К ночи Веруня напилась и осталась у меня ночевать. Обычная история.
* * *
Я еду к маме, с прической и на каблуках, и, разумеется, с цветами и подарком. Открывает дверь Галина. Выглядит ужасно – болезненно худая, с серым цветом лица. Держится рукой за грудь – говорит, что болит шов. Мне становится стыдно. Выходит мама и долгим взглядом изучает меня.
– Нормально? – интересуюсь я.
Мама вздыхает и качает головой. Опять осуждает. За что на сей раз? Ведь я так старалась! Анюта сидит в комнате на диване и морщит брови. Что-то болит? Нет. Все нормально. По-моему, она сейчас разревется. Зять Эдик смотрит на меня с нездоровым любопытством. Или мне кажется?
Муж сестры жмет мне руку – так он выказывает сочувствие. Я руку выдираю. Дело в том, что я его очень не люблю. В нашей семье считается, что он сломал сестре жизнь. Объясняю – всю жизнь скаредничал, считал каждый рубль, не так давно сестра узнала, что у него есть любовница, а у любовницы дочурка, которую он, оказывается, страстно любит, потому что почти растил. В смысле – принимал жаркое участие.
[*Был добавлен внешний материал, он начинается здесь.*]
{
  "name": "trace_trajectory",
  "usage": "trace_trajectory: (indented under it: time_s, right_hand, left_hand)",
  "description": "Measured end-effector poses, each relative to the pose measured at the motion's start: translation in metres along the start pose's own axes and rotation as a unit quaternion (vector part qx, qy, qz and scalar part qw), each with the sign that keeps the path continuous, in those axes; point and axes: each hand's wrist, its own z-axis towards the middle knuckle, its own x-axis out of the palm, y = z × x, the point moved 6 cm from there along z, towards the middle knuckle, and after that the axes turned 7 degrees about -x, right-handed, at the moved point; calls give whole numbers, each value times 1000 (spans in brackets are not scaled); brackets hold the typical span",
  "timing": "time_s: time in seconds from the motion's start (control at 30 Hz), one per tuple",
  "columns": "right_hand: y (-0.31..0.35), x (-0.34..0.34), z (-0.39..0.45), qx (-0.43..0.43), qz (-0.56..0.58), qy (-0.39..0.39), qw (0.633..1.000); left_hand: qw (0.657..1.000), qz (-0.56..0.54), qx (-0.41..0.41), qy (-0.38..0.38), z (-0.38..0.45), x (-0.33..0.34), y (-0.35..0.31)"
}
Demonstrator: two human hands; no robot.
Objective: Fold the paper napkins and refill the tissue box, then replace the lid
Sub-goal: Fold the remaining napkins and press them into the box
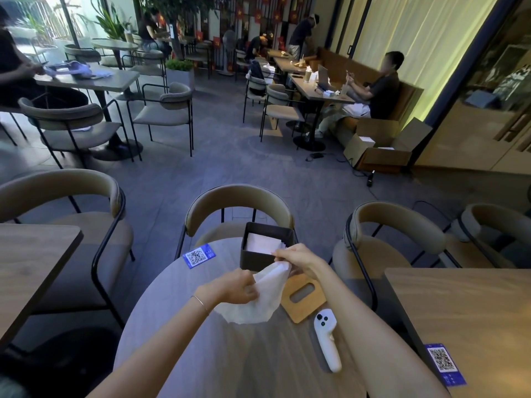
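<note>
A white paper napkin (260, 300) hangs unfolded above the round table (184, 326), held by both hands. My left hand (238, 285) pinches its left edge. My right hand (296, 258) pinches its top corner, just in front of the dark square tissue box (254, 258). The box stands open at the table's far edge with folded white napkins (263, 244) inside. The wooden lid (303, 295) with an oval slot lies flat on the table to the right of the box, partly covered by the napkin.
A white handheld controller (326, 340) lies on the table at the right, near my right forearm. A blue QR card (198, 255) sits at the table's far left. Chairs ring the table; another table (459, 311) stands close on the right. People sit at tables farther off.
</note>
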Motion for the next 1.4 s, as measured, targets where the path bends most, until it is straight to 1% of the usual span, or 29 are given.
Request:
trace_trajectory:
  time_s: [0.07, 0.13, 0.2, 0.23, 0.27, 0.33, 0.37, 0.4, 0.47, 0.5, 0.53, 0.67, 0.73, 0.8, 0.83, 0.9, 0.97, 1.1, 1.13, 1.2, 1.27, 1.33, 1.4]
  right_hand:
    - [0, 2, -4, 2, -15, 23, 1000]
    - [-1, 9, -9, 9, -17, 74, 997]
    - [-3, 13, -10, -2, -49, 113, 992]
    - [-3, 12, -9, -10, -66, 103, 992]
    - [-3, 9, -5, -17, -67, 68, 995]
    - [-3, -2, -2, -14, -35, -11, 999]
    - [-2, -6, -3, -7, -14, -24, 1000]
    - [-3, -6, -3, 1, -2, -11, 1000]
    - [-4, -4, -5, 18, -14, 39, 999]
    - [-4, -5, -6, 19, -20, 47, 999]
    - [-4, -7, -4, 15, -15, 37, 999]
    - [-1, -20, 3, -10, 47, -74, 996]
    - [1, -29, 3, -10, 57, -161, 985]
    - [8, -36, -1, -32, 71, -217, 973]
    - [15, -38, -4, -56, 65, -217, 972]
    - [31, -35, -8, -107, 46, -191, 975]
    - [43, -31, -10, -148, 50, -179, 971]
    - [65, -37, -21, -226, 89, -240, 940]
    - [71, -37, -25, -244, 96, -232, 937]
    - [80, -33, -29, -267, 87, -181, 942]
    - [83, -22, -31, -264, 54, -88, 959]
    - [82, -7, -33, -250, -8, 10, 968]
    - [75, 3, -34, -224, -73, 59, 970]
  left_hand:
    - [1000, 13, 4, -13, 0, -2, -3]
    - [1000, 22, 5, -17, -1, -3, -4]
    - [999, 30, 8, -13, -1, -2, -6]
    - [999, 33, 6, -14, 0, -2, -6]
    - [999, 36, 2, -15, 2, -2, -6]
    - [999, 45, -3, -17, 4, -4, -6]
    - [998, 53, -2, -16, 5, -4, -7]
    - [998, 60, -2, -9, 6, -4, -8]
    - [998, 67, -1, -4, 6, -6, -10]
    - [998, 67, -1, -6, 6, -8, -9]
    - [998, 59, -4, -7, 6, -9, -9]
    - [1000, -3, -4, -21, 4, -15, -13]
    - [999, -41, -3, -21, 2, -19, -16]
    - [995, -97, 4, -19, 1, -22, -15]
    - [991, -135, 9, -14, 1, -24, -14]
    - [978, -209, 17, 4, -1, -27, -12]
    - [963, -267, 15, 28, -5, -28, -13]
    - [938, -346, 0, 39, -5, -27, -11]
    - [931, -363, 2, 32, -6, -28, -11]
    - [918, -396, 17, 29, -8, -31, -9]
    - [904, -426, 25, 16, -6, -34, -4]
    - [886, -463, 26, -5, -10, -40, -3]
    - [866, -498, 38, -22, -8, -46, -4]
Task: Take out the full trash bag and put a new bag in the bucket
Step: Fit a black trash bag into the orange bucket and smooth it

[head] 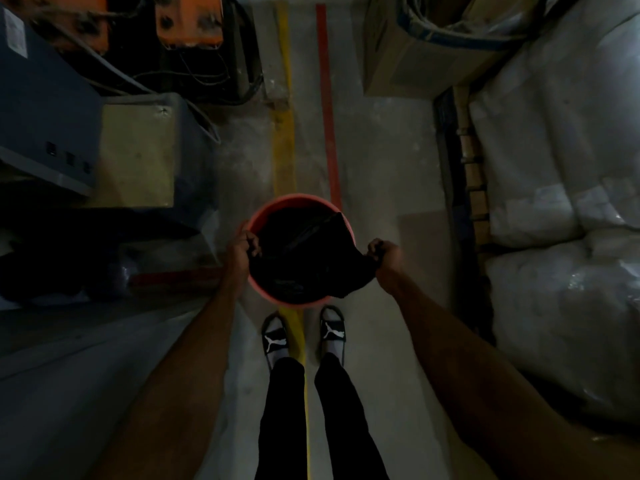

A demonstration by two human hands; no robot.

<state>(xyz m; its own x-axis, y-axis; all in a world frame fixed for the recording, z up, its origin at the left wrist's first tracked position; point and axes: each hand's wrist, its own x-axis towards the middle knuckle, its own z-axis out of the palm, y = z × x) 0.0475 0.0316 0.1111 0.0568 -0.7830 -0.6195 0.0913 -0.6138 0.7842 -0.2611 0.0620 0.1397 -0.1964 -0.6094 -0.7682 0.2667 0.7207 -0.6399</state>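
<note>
A round pink bucket (291,201) stands on the floor just ahead of my feet. A black trash bag (301,251) fills its mouth, and part of the bag hangs over the right side of the rim. My left hand (242,247) grips the bag's edge at the bucket's left rim. My right hand (384,254) grips the bag's edge just outside the bucket on the right. The bag is stretched between both hands. What lies inside the bag is too dark to tell.
A yellow floor stripe (284,147) and a red one (327,109) run ahead past the bucket. Grey and orange machinery (69,116) crowds the left. A cardboard box (415,53) and large white wrapped bales (561,188) line the right, leaving a narrow concrete aisle.
</note>
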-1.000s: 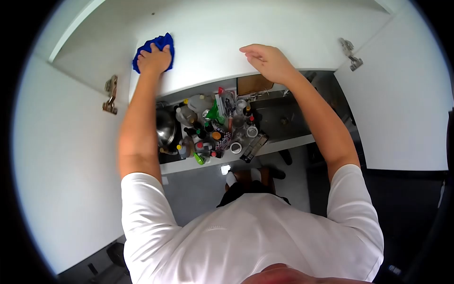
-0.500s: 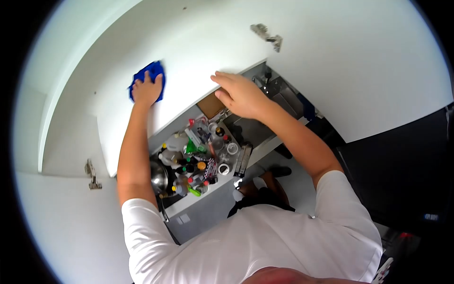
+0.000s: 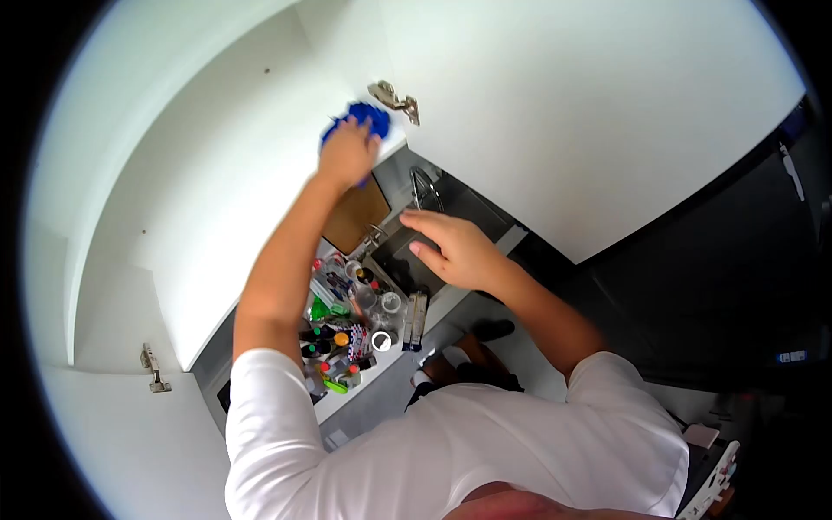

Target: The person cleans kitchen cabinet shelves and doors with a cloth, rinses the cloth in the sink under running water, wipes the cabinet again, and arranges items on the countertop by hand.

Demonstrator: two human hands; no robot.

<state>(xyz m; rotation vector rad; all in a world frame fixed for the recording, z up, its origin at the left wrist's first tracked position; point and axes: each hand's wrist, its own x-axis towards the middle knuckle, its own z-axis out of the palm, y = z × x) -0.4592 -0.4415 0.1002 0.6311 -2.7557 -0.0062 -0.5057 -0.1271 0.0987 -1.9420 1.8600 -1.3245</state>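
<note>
A crumpled blue cloth (image 3: 371, 114) lies against the white shelf of an open cabinet, near its right front corner. My left hand (image 3: 348, 154) presses on the cloth, fingers on top of it; they are slightly blurred. Some blue shows below the palm as well. My right hand (image 3: 455, 251) hovers over the sink area, holding nothing, with the thumb apart from the outstretched fingers. The white cabinet shelf (image 3: 234, 199) stretches left from the cloth.
A metal hinge (image 3: 394, 101) joins the right cabinet door (image 3: 572, 113), which stands open. Below are the sink (image 3: 472, 204), a curved faucet (image 3: 425, 186), a brown board (image 3: 357, 217) and several bottles and jars (image 3: 342, 342). Another hinge (image 3: 156, 368) is at left.
My left hand has slid the blue cloth rightward along the shelf to near the right hinge. My right hand sits lower in view, and the camera view has shifted.
</note>
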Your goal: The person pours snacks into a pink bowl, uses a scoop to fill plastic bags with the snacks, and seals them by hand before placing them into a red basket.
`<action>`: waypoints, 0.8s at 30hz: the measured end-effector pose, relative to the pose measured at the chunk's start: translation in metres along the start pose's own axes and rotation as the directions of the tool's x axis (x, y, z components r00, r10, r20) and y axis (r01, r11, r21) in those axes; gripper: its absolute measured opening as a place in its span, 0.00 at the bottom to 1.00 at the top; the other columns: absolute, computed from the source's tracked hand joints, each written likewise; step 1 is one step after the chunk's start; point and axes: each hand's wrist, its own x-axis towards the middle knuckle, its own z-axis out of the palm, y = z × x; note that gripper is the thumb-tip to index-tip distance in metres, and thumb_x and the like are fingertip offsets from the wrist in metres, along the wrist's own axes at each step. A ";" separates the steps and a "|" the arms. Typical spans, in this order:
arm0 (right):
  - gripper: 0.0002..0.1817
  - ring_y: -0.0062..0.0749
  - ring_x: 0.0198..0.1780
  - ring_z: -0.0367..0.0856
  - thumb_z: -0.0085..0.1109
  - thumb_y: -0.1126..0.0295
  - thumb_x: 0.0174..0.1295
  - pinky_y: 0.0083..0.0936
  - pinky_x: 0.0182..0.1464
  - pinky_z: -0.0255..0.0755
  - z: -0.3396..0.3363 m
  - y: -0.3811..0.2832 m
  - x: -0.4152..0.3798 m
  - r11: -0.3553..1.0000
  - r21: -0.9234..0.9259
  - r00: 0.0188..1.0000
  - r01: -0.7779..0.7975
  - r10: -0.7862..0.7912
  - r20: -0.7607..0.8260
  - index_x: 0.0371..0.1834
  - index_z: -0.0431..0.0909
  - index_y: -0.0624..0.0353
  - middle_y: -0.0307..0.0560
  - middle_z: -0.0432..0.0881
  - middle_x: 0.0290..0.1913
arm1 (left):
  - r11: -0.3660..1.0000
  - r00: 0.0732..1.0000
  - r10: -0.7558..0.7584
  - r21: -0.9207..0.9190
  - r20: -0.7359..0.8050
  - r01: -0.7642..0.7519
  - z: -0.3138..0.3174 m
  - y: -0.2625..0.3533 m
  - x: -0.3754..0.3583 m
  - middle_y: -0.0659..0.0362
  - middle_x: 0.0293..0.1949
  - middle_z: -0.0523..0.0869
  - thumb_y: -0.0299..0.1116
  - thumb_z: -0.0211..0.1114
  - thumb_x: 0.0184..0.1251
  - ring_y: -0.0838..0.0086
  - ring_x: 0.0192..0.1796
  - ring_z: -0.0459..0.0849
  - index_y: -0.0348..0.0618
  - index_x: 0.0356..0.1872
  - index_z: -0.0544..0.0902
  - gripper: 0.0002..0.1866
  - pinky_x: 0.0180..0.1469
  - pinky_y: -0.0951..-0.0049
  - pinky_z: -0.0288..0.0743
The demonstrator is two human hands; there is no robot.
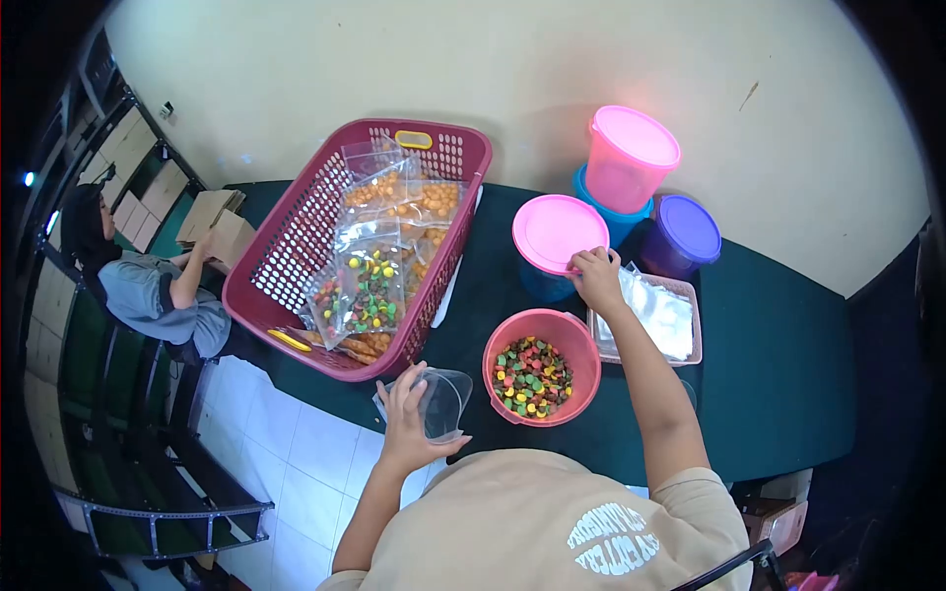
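My left hand (409, 419) is wrapped around a clear plastic cup (448, 402), held tilted at the table's near edge, beside the basket. My right hand (597, 280) grips the edge of a pink lid (560, 232), which sits on a dark blue tub (544, 284). Between my hands stands an open pink bucket (591, 366), partly filled with small green, yellow, red and brown candies (532, 377). The fingertips of my right hand are partly hidden.
A maroon basket (258, 313) holds several bags of snacks (370, 286). Behind are a pink tub (631, 163) on a blue one (613, 209), and a purple tub (680, 236). Plastic bags (655, 317) fill a tray (697, 340). A co-worker (158, 295) handles cardboard boxes (232, 238) at left.
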 end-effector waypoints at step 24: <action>0.24 0.32 0.23 0.82 0.58 0.48 0.63 0.28 0.21 0.76 -0.046 0.087 -0.366 -0.145 0.113 -0.046 -0.983 0.792 0.608 0.42 0.69 0.62 0.50 0.82 0.30 | 0.993 0.989 -0.074 0.099 0.131 0.061 0.039 0.024 0.040 0.53 0.70 0.60 0.49 0.81 0.33 0.51 0.72 0.59 0.59 0.69 0.54 0.59 0.69 0.29 0.34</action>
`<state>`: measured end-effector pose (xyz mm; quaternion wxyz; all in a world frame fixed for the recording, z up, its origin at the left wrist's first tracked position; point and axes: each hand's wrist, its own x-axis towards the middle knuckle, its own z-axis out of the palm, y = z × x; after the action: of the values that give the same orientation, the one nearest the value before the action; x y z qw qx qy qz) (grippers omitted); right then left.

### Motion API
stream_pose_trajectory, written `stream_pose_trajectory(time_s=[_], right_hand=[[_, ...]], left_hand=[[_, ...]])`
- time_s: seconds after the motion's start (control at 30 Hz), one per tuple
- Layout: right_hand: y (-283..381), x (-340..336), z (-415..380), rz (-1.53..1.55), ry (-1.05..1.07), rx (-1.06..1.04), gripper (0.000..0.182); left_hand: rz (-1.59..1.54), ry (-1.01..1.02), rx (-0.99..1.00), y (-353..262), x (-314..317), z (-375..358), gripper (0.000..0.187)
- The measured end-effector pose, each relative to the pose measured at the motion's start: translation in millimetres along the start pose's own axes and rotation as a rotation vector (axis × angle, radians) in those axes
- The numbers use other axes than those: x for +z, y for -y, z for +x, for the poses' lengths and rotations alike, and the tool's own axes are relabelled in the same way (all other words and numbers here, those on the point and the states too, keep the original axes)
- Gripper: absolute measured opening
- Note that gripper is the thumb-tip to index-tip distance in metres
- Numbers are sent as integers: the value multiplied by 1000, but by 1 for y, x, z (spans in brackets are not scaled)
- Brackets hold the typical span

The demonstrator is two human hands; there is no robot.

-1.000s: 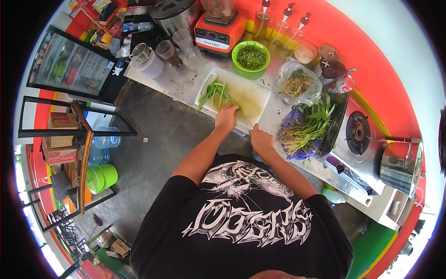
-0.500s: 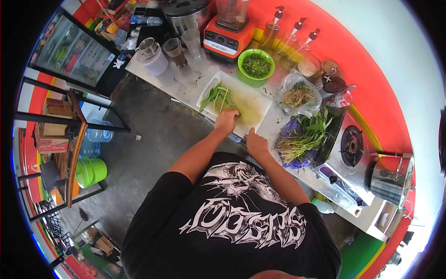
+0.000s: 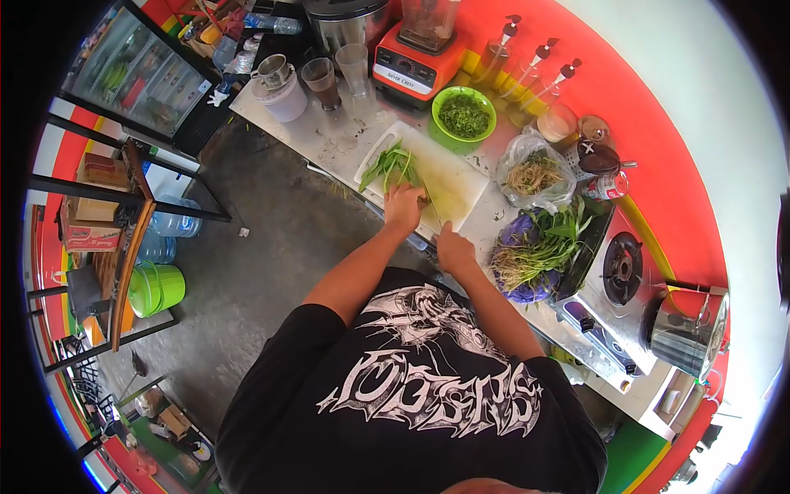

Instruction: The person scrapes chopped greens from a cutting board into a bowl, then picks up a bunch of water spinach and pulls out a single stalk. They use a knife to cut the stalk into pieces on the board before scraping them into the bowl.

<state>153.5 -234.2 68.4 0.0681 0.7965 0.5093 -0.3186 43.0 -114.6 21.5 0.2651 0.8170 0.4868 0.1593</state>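
Observation:
My left hand [image 3: 403, 206] presses down on a bunch of long green leafy stems [image 3: 391, 165] that lies on the left part of a white cutting board [image 3: 453, 177]. Just to its right, my right hand [image 3: 454, 247] is closed around a knife [image 3: 434, 214]. The knife's thin blade points up onto the board beside my left fingers. A green bowl [image 3: 463, 115] of chopped greens stands right behind the board.
A pile of rooted greens [image 3: 539, 243] on a purple bag and a clear bag of trimmings [image 3: 535, 174] lie to the right. Beyond them are a gas stove [image 3: 621, 267] and a steel pot [image 3: 687, 325]. A red blender [image 3: 415, 58], glasses [image 3: 321, 78] and pump bottles [image 3: 535, 70] line the back.
My left hand has shifted slightly up the board along the stems, and the knife stays close beside it. The view has drifted, so the counter sits a little higher and further right.

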Motion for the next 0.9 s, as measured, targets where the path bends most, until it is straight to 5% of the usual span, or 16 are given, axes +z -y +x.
stream_pose_trajectory(time_s=[0.57,0.9], right_hand=[[1,1,18,55,-82,-20,36],[-1,-6,-10,-8,50,23,39]], left_hand=[[-27,11,4,8,2,1,14],[-80,-8,64,16,4,2,13]])
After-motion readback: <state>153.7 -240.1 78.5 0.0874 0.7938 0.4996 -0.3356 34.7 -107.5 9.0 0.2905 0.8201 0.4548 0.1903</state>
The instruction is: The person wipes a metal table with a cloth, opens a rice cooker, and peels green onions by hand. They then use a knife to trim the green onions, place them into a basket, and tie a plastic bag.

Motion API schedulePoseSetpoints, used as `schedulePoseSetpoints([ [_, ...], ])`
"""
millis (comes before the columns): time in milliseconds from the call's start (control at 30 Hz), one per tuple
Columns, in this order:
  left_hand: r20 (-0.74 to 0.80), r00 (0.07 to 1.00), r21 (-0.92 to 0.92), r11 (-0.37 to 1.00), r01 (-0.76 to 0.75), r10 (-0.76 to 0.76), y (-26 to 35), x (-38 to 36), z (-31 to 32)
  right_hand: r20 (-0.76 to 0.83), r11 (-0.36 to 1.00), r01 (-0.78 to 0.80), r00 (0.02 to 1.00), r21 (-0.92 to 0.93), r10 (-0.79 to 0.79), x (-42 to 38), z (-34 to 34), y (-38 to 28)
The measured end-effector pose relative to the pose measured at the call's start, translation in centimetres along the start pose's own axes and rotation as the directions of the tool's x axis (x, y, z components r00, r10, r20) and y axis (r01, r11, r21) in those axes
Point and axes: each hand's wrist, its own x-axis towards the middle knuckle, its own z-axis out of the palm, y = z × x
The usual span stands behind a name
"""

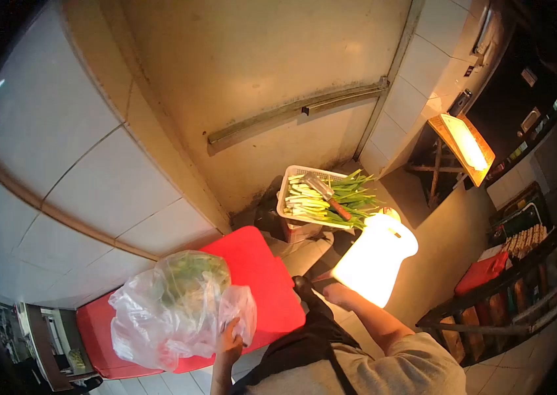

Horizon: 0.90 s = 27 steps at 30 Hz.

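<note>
My left hand (229, 341) is at the right side of a clear plastic bag (153, 316), its fingers curled on the loose film. Leafy greens (193, 280) show through the top of the bag, which rests on a red surface (252, 263). My right hand (339, 296) is closed beside the lower left edge of a glaring white board (377, 260) with a slot near its top. What those fingers grip, if anything, is hidden. Beyond the board, a white basket (285, 194) holds green onions (308, 204), with a wooden-handled cleaver (326, 194) lying across them.
A door with a metal bar (298, 113) stands ahead, with a tiled wall (114, 184) on the left. At the right are a lit lamp panel on a stand (462, 148) and a dark rack (508, 322) with a red item (482, 273). Tiled floor shows below.
</note>
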Motion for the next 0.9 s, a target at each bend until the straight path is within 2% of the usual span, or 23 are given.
schedulePoseSetpoints([
  [33, 0.002, 0.999, -0.005, 0.999, 0.038, -0.038, 0.2, 0.4, 0.8, -0.013, 1.000, 0.004, 1.000, 0.013, -0.004, 0.6, -2.8, 0.3],
  [67, 0.002, 0.997, -0.007, 0.997, 0.077, -0.077, 0.6, 0.9, 1.3, -0.088, 0.997, 0.062, 0.994, 0.046, -0.058, 3.8, -2.2, 3.4],
  [167, -0.017, 0.978, -0.088, 0.975, 0.205, -0.207, 1.5, 2.9, 3.0, -0.065, 0.986, -0.061, 0.997, -0.157, 0.051, 9.1, -7.8, 6.3],
  [200, -0.020, 0.967, -0.128, 0.959, 0.251, -0.255, 1.6, 3.4, 3.8, -0.143, 0.995, -0.077, 0.987, -0.062, 0.067, 12.2, -7.8, 9.1],
  [233, -0.004, 0.957, -0.119, 0.950, 0.288, -0.291, 1.7, 4.1, 4.6, -0.126, 0.986, -0.168, 0.978, 0.014, 0.168, 14.1, -9.3, 10.4],
  [267, 0.013, 0.945, -0.107, 0.939, 0.326, -0.326, 1.8, 4.7, 5.2, -0.189, 0.976, -0.209, 0.958, 0.056, 0.216, 16.4, -10.3, 11.9],
  [300, 0.027, 0.932, -0.101, 0.926, 0.363, -0.362, 2.0, 5.2, 5.9, -0.126, 0.933, -0.327, 0.930, 0.151, 0.346, 17.2, -13.3, 11.9],
  [333, 0.110, 0.842, -0.221, 0.813, 0.540, -0.529, 2.4, 5.8, 6.4, -0.346, 0.920, -0.305, 0.859, 0.244, 0.377, 19.4, -13.0, 13.7],
  [367, 0.050, 0.854, -0.166, 0.839, 0.518, -0.518, 1.9, 5.9, 7.3, -0.384, 0.888, -0.430, 0.801, 0.162, 0.458, 22.3, -13.2, 15.5],
  [433, -0.061, 0.866, -0.048, 0.868, 0.494, -0.496, 0.7, 4.4, 9.2, -0.291, 0.846, -0.475, 0.796, 0.242, 0.530, 22.0, -20.0, 13.5],
  [467, 0.015, 0.770, -0.486, 0.669, 0.563, -0.637, 0.7, 5.0, 9.6, -0.359, 0.828, -0.538, 0.750, 0.157, 0.555, 24.4, -18.7, 15.7],
  [500, -0.116, 0.871, -0.283, 0.857, 0.432, -0.477, -2.5, 3.8, 11.1, -0.345, 0.800, -0.572, 0.725, 0.182, 0.596, 25.4, -18.7, 16.5],
  [533, -0.195, 0.941, -0.042, 0.961, 0.273, -0.275, -8.0, 1.1, 13.7, -0.332, 0.768, -0.606, 0.695, 0.207, 0.637, 25.9, -19.1, 16.7],
  [567, -0.214, 0.975, 0.211, 0.972, 0.098, -0.052, -11.2, -0.4, 15.6, -0.320, 0.734, -0.639, 0.662, 0.230, 0.678, 26.6, -19.2, 17.2],
  [633, -0.306, 0.921, 0.170, 0.938, 0.303, -0.242, -9.3, 0.8, 16.9, -0.324, 0.720, -0.665, 0.648, 0.200, 0.689, 28.2, -17.8, 19.3],
  [700, -0.382, 0.824, 0.111, 0.864, 0.491, -0.418, -5.0, 4.3, 16.9, -0.340, 0.706, -0.682, 0.630, 0.189, 0.699, 28.9, -16.2, 21.0],
  [733, -0.465, 0.832, 0.125, 0.908, 0.399, -0.302, -4.2, 5.9, 17.1, -0.356, 0.703, -0.685, 0.619, 0.192, 0.700, 29.2, -15.7, 21.6],
  [767, -0.477, 0.806, 0.169, 0.863, 0.475, -0.350, -5.1, 6.6, 18.6, -0.377, 0.704, -0.683, 0.611, 0.194, 0.696, 29.5, -15.5, 22.4],
  [833, -0.508, 0.729, 0.250, 0.732, 0.634, -0.458, -7.8, 6.8, 22.1, -0.450, 0.786, -0.496, 0.645, 0.369, 0.618, 31.0, -13.9, 26.7],
  [900, -0.588, 0.702, 0.229, 0.751, 0.620, -0.401, -9.6, 6.5, 24.8, -0.561, 0.825, -0.327, 0.613, 0.461, 0.556, 31.2, -12.8, 29.0],
])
Как сестра узнала? Нашла завещание, в котором четко прописывалось, что его квартирная доля принадлежит этой девице. И машина тоже. Их машина. Участок земли – тоже. Землю, кстати, получала еще наша мама, а потом отдала сестре. После этого сестра и заболела, но продолжала с ним жить. Мы с мамой ее мужа с трудом выносим. Конечно, на этом фоне мой Леня – ангел во плоти.
Эдик кружит вокруг стола, как всегда голодный, причем это становится похоже на какую-то болезнь. Анюта говорит, что скоро он съест ее. Мой зять всегда молчит, и непонятно, что у него на уме. Мне он совершенно чужой человек.
Среди гостей – мамина сестра Тонечка, старая дева, всю жизнь мечтавшая подцепить хоть какого-нибудь мужичка, пусть самого плохонького. Но даже самые плохонькие от нее сбегали через неделю. Мама говорила, что они задыхались от Тонечкиной заботы и запаха духов «Каменный цветок».
Еще один гость, вернее гостья, – мамина подруга Соня Дизель. Дизель – это фамилия и образ жизни одновременно. Соня, как дизельный трактор, прет по жизни, не разбирая пути. У нее есть оправдание – она старается для семьи. Во все кабинеты она заходит грудью вперед. А грудь – восьмого размера, всех впечатляет. Она сначала увещевает, потом обольщает, а под конец требует. Последнее получается лучше всего. С ней предпочитают не связываться – себе дороже.
Так Соня выбивала лекарства, сапоги, мебельные гарнитуры, квартиры и машины. Ее домашние – сын Семик, сорокалетний пугливый холостяк, дочка Туся, тоже пугливая и болезненная, и муж Аркадий, по-домашнему Кадик. Все дети похожи на папашу – тощие, болезненные очкарики, трепещущие перед своей неслабой мамашей. Сонин дом – полная чаша во все времена, даже в голодные и дефицитные советские. Соня – замечательная хозяйка и чистюля. Но! Есть одно мнение, и это мнение Сони. Все остальные лишены права голоса по факту рождения. Все принимают Сонины заботы и хлопоты, и все, как мне кажется, бесконечно несчастны. Устроить личную жизнь она не позволила ни сыну, ни дочке. Все кандидаты были недостойны, разумеется. А ведь неплохая тетка, остроумная, заботливая. Никого в беде не оставит, всем поможет. А на фига, спрашивается?